Dáil debates

Thursday, 16 July 2020

Ceisteanna - Questions - Ceisteanna ar Sonraíodh Uain Dóibh - Priority Questions

Mortgage Lending

10:30 am

Photo of Paschal DonohoePaschal Donohoe (Dublin Central, Fine Gael) | Oireachtas source

I thank the Deputy for his good wishes on my new role. I look forward to working with Members of the Dáil and with finance Ministers across Europe over the next two and a half years.

To deal with the Deputy's question, the members of the Banking and Payments Federation of Ireland, BPFI, introduced a payment break for their customers on 18 March last. These payment breaks were agreed quickly to provide substantial and rapid relief to worried and anxious borrowers, including mortgage holders, in situations where income had been directly impacted by Covid and during a fast-moving and evolving public health crisis. At the end of June, almost 160,000 payment breaks had been approved for Irish borrowers, representing €20.1 billion of loans.

Two weeks later, on 2 April, the European Banking Authority, EBA, published guidelines which set out the criteria that payment moratoria must meet in order to benefit from supervisory flexibility and for them to not automatically lead to loans being classified as forborne. The key paragraph in relation to the charging of interest, paragraph 24, was interpreted in different ways across Europe. I will not read the entire paragraph but I note that it refers to only allowing changes to the schedule of payments. It goes on to state that moratoria, suspending, postponing or reducing payments, which could be principal, interest or both for a limited period of time, would clearly affect the whole schedule of payment and may lead to increased payments over the payment of the moratorium or an extended duration of the loan. It goes on to note that other conditions of the loan, in particular the interest rate, should not be effected, unless such change only serves for compensation to avoid losses, which would allow the impact of the net present value to be neutralised.
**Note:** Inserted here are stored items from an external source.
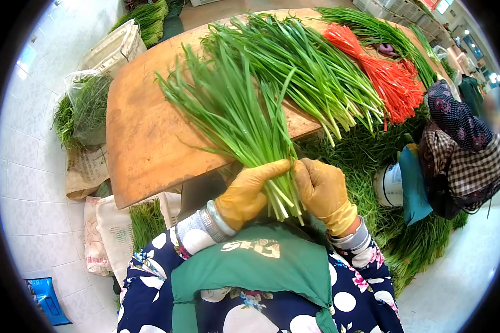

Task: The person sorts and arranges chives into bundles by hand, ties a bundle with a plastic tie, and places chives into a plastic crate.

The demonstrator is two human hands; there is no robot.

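Note:
A bunch of garlic chives [244,127] slants over the near table edge, leaf tips pointing up and left, pale cut ends towards my apron. My left hand [247,191], in a yellow rubber glove, is closed round the stems, its thumb lying across them. On the right side of the same stems, my right hand [323,191] is closed with fingers curled and thumb pressed to the chives. Its fingertips are partly hidden. Beyond the bunch, a larger pile of chives [316,72] lies on the wooden table [144,116].
Red plastic ties [386,77] lie in a bundle on the chives at right. Loose greens [355,172] cover the floor below, near a white bucket [389,185]. A person in a checked garment [472,166] sits at right. A crate [114,50] and a bag of greens [91,105] stand left.

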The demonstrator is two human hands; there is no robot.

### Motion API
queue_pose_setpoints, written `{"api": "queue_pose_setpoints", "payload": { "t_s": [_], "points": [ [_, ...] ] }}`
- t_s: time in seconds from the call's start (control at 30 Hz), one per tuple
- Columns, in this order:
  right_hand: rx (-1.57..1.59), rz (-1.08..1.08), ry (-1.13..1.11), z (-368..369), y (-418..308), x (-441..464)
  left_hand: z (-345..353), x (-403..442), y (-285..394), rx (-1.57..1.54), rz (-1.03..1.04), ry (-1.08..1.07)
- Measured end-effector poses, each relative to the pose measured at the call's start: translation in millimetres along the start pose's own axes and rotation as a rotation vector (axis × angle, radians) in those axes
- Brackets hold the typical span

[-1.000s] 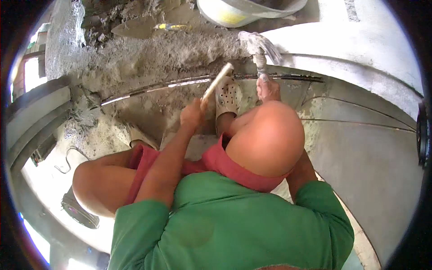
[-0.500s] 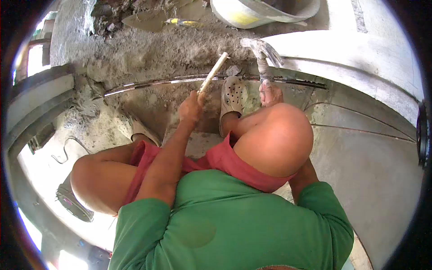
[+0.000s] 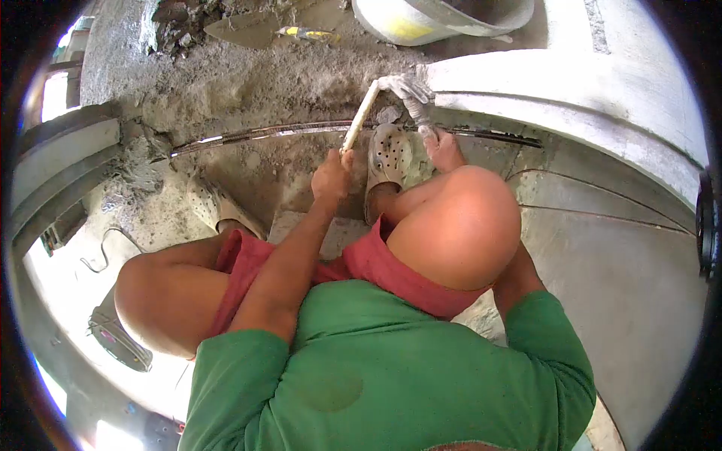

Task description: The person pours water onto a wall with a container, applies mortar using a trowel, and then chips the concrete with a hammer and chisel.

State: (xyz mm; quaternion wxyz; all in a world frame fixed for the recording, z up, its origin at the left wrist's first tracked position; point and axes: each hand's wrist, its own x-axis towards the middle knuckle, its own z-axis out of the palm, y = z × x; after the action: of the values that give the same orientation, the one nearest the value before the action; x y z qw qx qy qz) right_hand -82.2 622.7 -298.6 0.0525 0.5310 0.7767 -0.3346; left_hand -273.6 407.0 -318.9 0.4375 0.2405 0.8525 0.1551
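Note:
My left hand (image 3: 332, 177) is closed around the lower end of a pale stick (image 3: 361, 119), which points up and away from me. My right hand (image 3: 445, 152) grips the wrapped handle of a claw hammer (image 3: 418, 113) coated in grey dust. The hammer's head meets the stick's far end, or lies right over it; I cannot tell if they touch. Between my two hands is a tan clog (image 3: 389, 154) on my right foot. A small grey lump (image 3: 388, 114) lies just beyond its toe.
A trowel (image 3: 241, 32) with a yellow and black handle lies on the rough mortar. Near it stands a whitish bucket (image 3: 398, 28). A thin metal strip (image 3: 293, 130) crosses the ground before my feet. White curved moulding (image 3: 556, 79) extends at the right.
The hammer has swung left, its head coming from apart to the stick's far end. My left hand has shifted slightly right with the stick, which now stands a little more upright.

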Motion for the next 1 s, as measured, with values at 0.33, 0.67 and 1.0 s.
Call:
{"api": "queue_pose_setpoints", "payload": {
  "t_s": [0.33,0.67,1.0],
  "points": [
    [0.603,-0.230,0.071,-54.9,-61.3,-18.1,3.3,-1.5,11.0,-0.058,-0.016,-0.003],
    [0.510,0.055,-0.014,-54.1,-62.5,-7.5,-1.7,-5.9,12.9,-0.046,-0.039,-0.008],
    [-0.050,0.084,-0.038,-0.1,-18.9,9.0,1.8,1.8,4.4,-0.026,0.021,-0.038]
  ]
}}
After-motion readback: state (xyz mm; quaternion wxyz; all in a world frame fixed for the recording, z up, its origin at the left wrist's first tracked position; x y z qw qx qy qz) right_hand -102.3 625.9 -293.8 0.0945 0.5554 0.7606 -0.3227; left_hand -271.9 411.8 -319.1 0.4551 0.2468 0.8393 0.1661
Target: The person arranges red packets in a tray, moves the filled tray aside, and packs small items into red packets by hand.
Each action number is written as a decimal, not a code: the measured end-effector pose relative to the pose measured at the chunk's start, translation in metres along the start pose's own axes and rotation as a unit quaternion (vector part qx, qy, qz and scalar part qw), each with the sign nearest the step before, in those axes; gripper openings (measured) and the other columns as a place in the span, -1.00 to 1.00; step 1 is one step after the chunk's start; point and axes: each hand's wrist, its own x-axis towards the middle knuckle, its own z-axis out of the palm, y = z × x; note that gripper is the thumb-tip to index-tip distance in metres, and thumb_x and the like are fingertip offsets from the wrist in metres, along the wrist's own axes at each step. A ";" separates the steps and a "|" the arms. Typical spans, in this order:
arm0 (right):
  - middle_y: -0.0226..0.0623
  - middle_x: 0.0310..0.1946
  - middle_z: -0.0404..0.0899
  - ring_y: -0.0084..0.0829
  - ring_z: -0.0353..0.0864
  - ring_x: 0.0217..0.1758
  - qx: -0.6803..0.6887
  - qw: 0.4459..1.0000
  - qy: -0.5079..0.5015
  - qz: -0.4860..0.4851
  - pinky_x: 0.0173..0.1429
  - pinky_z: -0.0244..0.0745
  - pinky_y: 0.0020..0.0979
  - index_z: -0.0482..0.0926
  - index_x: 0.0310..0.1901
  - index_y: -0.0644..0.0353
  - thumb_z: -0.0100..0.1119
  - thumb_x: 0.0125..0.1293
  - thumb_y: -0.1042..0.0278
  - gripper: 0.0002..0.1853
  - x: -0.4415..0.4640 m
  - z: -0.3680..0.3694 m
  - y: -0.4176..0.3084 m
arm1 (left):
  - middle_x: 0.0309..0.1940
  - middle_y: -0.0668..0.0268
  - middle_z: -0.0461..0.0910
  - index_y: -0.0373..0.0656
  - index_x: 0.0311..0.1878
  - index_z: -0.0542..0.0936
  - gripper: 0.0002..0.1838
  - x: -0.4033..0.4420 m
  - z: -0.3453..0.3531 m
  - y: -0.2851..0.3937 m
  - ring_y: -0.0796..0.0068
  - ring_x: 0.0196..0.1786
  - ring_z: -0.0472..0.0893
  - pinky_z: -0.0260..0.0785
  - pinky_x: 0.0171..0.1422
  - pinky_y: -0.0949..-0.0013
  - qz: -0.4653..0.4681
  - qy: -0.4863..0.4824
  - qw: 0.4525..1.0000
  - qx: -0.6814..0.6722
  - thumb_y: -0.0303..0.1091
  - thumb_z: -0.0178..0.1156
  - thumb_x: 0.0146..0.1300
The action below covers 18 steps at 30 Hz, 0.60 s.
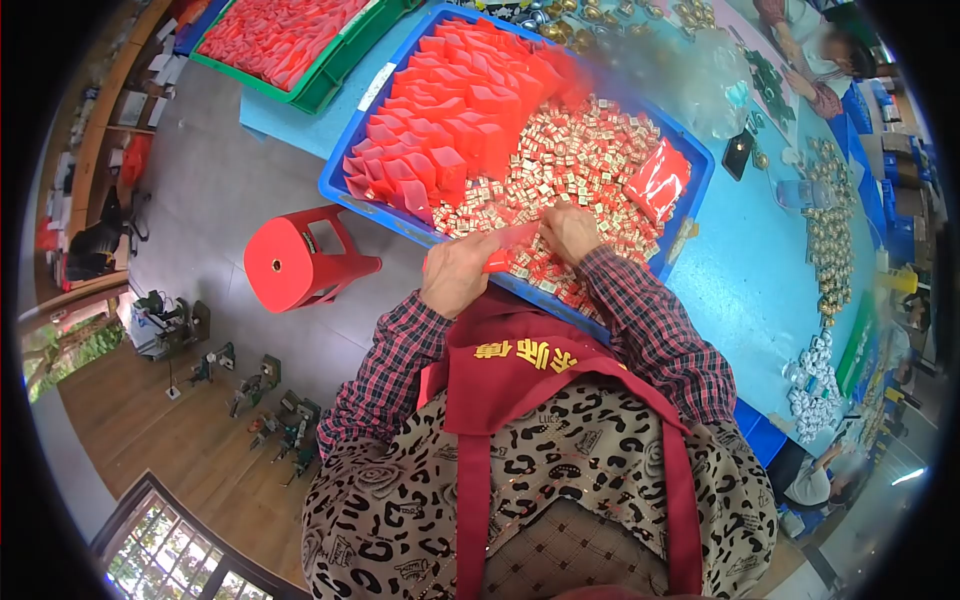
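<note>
My left hand (458,274) is closed on a red plastic pouch (513,240) at the near edge of the blue tray (332,190). Fingers bent together, my right hand (571,234) is at the pouch's right end, over a heap of small red-and-cream pieces (565,150); whether it grips the pouch or a piece is hidden. Standing red pouches (440,110) fill the left part of the tray. A flat, shiny red packet (660,180) lies on the pieces at the right.
A green crate (310,95) of red pouches stands at the upper left. On the blue table (735,260) are a phone (738,155) and gold-coloured parts (830,230). A red stool (290,260) stands on the floor at left. A co-worker's sleeve (826,100) shows across the table.
</note>
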 end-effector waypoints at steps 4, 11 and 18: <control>-0.26 -0.34 0.60 -0.21 0.59 -0.40 0.125 0.992 0.016 0.029 -0.30 0.51 -0.23 0.62 -0.30 0.16 0.25 0.18 0.16 -0.77 -0.007 -0.013 0.006 | -0.35 0.31 0.60 -0.03 -0.20 0.56 -0.78 0.005 0.003 -0.002 0.12 -0.41 0.59 0.36 -0.36 0.20 0.000 -0.003 1.000 0.008 -0.45 0.20 0.04; -0.29 -0.39 0.61 -0.21 0.59 -0.44 0.020 0.995 0.067 -0.074 -0.28 0.53 -0.25 0.61 -0.30 0.16 0.17 0.21 0.19 -0.79 0.001 -0.001 -0.005 | -0.33 0.27 0.63 -0.04 -0.16 0.57 -0.74 0.005 0.004 -0.007 0.09 -0.39 0.60 0.38 -0.34 0.19 -0.036 -0.028 0.999 0.011 -0.45 0.20 0.03; -0.26 -0.36 0.62 -0.21 0.61 -0.39 -0.070 0.997 -0.012 -0.039 -0.24 0.53 -0.26 0.63 -0.29 0.17 0.16 0.23 0.20 -0.78 0.006 0.015 -0.014 | -0.31 0.26 0.64 -0.02 -0.11 0.59 -0.70 0.004 0.001 -0.007 0.09 -0.38 0.60 0.39 -0.33 0.19 -0.028 -0.023 0.999 0.003 -0.45 0.19 0.03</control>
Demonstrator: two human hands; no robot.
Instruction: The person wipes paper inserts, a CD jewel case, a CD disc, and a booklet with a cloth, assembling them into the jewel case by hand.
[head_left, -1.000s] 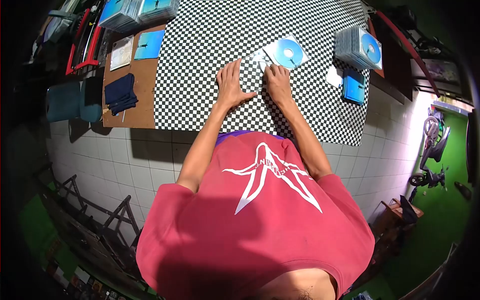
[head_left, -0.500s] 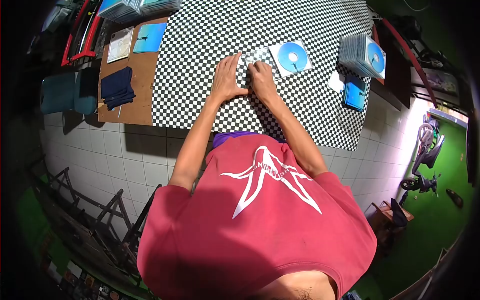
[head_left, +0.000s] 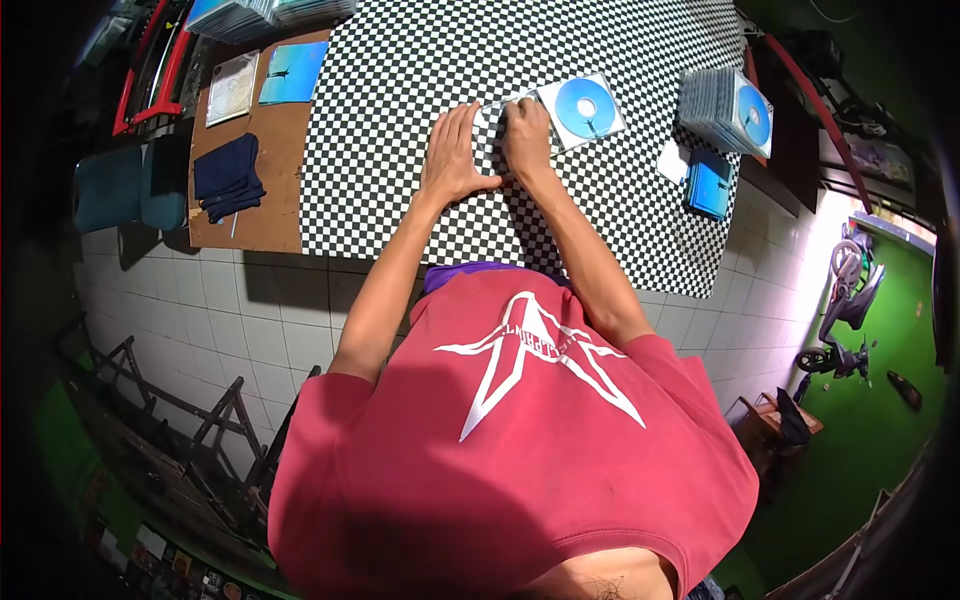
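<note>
An opened CD case point(head_left: 622, 129) lies on the checkered tablecloth, its right half holding a blue printed disc point(head_left: 570, 104). The clear lid point(head_left: 489, 118) is spread out to the left and partly covered by my hands. My left hand point(head_left: 453, 155) lies along the lid's left side with fingers stretched and thumb pointing right. Over the lid, close to the disc half, my right hand point(head_left: 528, 138) is closed with curled fingers. Whatever its fingertips press or pinch is hidden beneath them.
At right stand a stack of disc cases point(head_left: 712, 105) and a pile of blue inserts point(head_left: 709, 185). On the brown board at left are a case point(head_left: 233, 88), a blue sheet point(head_left: 292, 73) and folded dark cloth point(head_left: 228, 177). More stacked cases point(head_left: 232, 18) sit at the upper left.
My right hand has shifted slightly up along the lid, and its fingers look more curled. My left hand stays at the lid's left side. The camera view has shifted a little.
</note>
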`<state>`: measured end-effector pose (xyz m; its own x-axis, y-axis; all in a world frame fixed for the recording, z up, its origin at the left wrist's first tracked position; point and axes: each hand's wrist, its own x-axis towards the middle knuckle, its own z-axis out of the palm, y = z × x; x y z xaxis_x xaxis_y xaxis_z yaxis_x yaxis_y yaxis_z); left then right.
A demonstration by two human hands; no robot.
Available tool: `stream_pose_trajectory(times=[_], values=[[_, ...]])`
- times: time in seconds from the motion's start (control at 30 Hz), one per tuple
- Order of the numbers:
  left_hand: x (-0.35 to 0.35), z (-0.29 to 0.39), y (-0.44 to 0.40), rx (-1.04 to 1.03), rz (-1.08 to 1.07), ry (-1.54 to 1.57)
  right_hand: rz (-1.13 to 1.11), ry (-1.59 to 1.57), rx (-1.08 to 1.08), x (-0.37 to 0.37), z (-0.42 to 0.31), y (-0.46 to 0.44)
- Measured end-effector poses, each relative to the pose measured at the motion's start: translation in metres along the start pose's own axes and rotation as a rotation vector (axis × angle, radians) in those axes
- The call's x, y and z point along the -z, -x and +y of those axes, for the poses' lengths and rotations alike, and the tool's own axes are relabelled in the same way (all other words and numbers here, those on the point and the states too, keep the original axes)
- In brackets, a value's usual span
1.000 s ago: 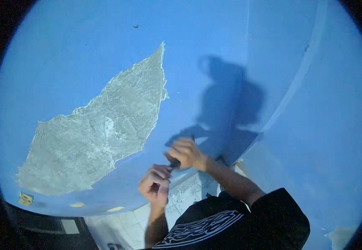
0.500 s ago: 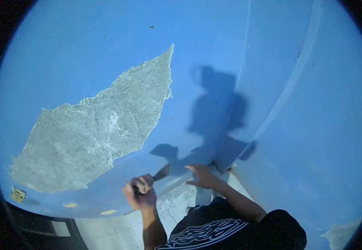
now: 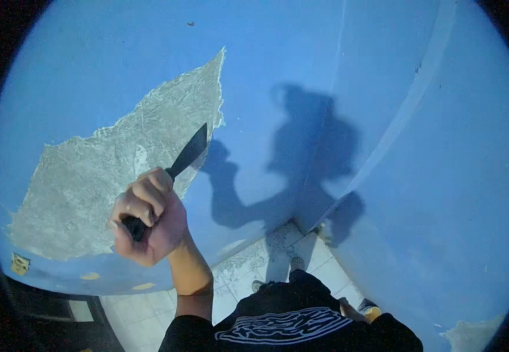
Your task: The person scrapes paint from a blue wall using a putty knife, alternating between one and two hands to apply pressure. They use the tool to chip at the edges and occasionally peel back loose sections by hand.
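My left hand (image 3: 149, 217) is raised before the blue wall, its fingers closed round the black handle of a scraper (image 3: 190, 151). The scraper's dark blade points up and right, over the right part of the grey bare patch (image 3: 90, 193); whether it touches the wall cannot be told. My right hand (image 3: 351, 310) is low beside my black shirt, only a bit of skin showing and its fingers hidden. Next to it is a small yellow and dark object (image 3: 372, 311); whether I hold it is unclear.
Blue walls (image 3: 442, 193) meet at a corner, with my shadow across them. A wall box (image 3: 20, 264) is at the lower left, above a dark piece of furniture (image 3: 37, 311). Tiled floor (image 3: 237, 276) with pale dust lies below. Another bare patch (image 3: 471, 335) is at lower right.
My left hand has risen and moved left with the scraper, whose blade now points upward. My right hand, earlier near the scraper, has let go and dropped down beside my body.
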<state>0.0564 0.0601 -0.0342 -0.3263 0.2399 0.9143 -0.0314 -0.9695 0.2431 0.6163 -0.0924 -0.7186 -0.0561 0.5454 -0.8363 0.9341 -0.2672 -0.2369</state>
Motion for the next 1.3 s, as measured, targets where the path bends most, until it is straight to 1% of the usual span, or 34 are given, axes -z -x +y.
stream_pose_trajectory(times=[0.1,0.23,0.3,0.4,0.47,0.5,0.53,0.57,0.6,0.63,0.67,0.7,0.77,0.8,0.87,0.9,0.93,0.97,1.03,1.07,1.2,1.27,1.3], values=[[-0.004,-0.007,-0.005,0.021,-0.040,-0.002,0.007,-0.175,-0.036,-0.004,0.001,0.015],[-0.010,-0.008,-0.014,-0.016,-0.054,0.016,0.057,-0.345,0.022,-0.008,-0.017,0.007],[-0.011,-0.009,-0.015,-0.035,-0.064,0.023,0.114,-0.388,0.106,-0.007,-0.031,-0.012],[-0.012,-0.016,-0.012,-0.031,-0.034,-0.002,0.251,-0.505,0.297,-0.015,-0.041,-0.060],[-0.013,-0.023,-0.012,-0.029,-0.062,-0.036,0.178,-0.758,0.272,0.022,-0.080,-0.027],[-0.013,-0.024,-0.013,-0.030,-0.063,-0.038,0.101,-1.015,0.242,0.044,-0.102,-0.008],[-0.013,-0.024,-0.013,-0.045,-0.092,-0.067,0.063,-1.007,0.126,0.066,-0.116,0.005],[-0.013,-0.024,-0.014,-0.058,-0.120,-0.097,0.101,-1.083,0.094,0.073,-0.120,0.008],[-0.014,-0.024,-0.016,-0.057,-0.121,-0.100,0.063,-1.095,0.006,0.074,-0.109,-0.010],[-0.017,-0.025,-0.019,-0.111,-0.133,-0.108,0.025,-1.104,-0.082,0.073,-0.099,-0.024],[-0.019,-0.024,-0.021,-0.166,-0.145,-0.117,0.042,-0.945,-0.024,0.073,-0.094,-0.022],[-0.021,-0.023,-0.021,-0.168,-0.145,-0.123,0.039,-0.940,-0.021,0.073,-0.089,-0.021],[-0.026,-0.020,-0.020,-0.160,-0.123,-0.170,-0.077,-1.064,-0.048,0.073,-0.069,-0.023],[-0.025,-0.020,-0.020,-0.163,-0.123,-0.175,-0.168,-1.094,-0.036,0.057,-0.041,-0.054],[-0.022,-0.022,-0.018,-0.160,-0.109,-0.149,-0.206,-1.106,-0.035,0.060,-0.047,-0.034],[-0.021,-0.024,-0.017,-0.162,-0.109,-0.151,-0.244,-1.122,-0.036,0.047,-0.025,-0.053],[-0.019,-0.027,-0.018,-0.157,-0.127,-0.149,-0.538,-1.309,0.020,0.038,-0.009,-0.078],[-0.018,-0.029,-0.018,-0.152,-0.146,-0.147,-0.539,-1.306,0.021,0.042,-0.020,-0.065],[-0.017,-0.029,-0.017,-0.162,-0.140,-0.126,-0.306,-1.196,0.081,0.047,-0.045,-0.033],[-0.017,-0.028,-0.017,-0.169,-0.135,-0.102,-0.242,-1.130,0.074,0.053,-0.056,-0.023],[-0.023,-0.029,-0.015,-0.227,-0.072,-0.108,-0.193,-1.027,0.036,0.058,-0.072,-0.018],[-0.016,-0.039,-0.011,-0.199,-0.174,-0.147,-0.188,-1.002,0.032,0.062,-0.076,-0.018],[-0.019,-0.037,-0.013,-0.200,-0.177,-0.151,-0.190,-0.998,0.030,0.062,-0.078,-0.018]])
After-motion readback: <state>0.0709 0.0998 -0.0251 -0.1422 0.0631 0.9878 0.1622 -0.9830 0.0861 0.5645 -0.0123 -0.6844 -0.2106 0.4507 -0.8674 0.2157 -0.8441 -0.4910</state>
Given the pre-existing EBA guidelines on the classification of default, the BPFI and its members sought to ensure that its payment break would not lead to the classification of loans as being non-performing. Subsequently, in its letter to Deputy Doherty on 22 June, which was well after the meeting of 11 May, the Central Bank stated that the EBA was expected to provide further clarity on the specific issue of interest accrual and, I assume in light of the discussions then under way with the EBA, the Central Bank outlined that both the charging and non-charging of interest is acceptable under the guidelines.

The EBA duly provided clarification in its report of 7 July. It confirmed in relation to the net present value, NPV, of a loan that:

...there may be a decline in the NPV if [...] no interest is charged for the time covered by the moratorium. Alternatively, the moratorium may be NPV-neutral [...] if subsequently at least one of the instalments is adjusted upwards or added.

The EBA also confirmed that its guidelines on the classification of default did not apply to a loan and a payment break under a general moratorium. The moratorium of the BPFI and the banks in Ireland complies fully with the EBA guidelines.

The Tánaiste and I are meeting the CEOs of the three main banks this week. We are having our final meeting this afternoon and issues relating to the payment break will be discussed.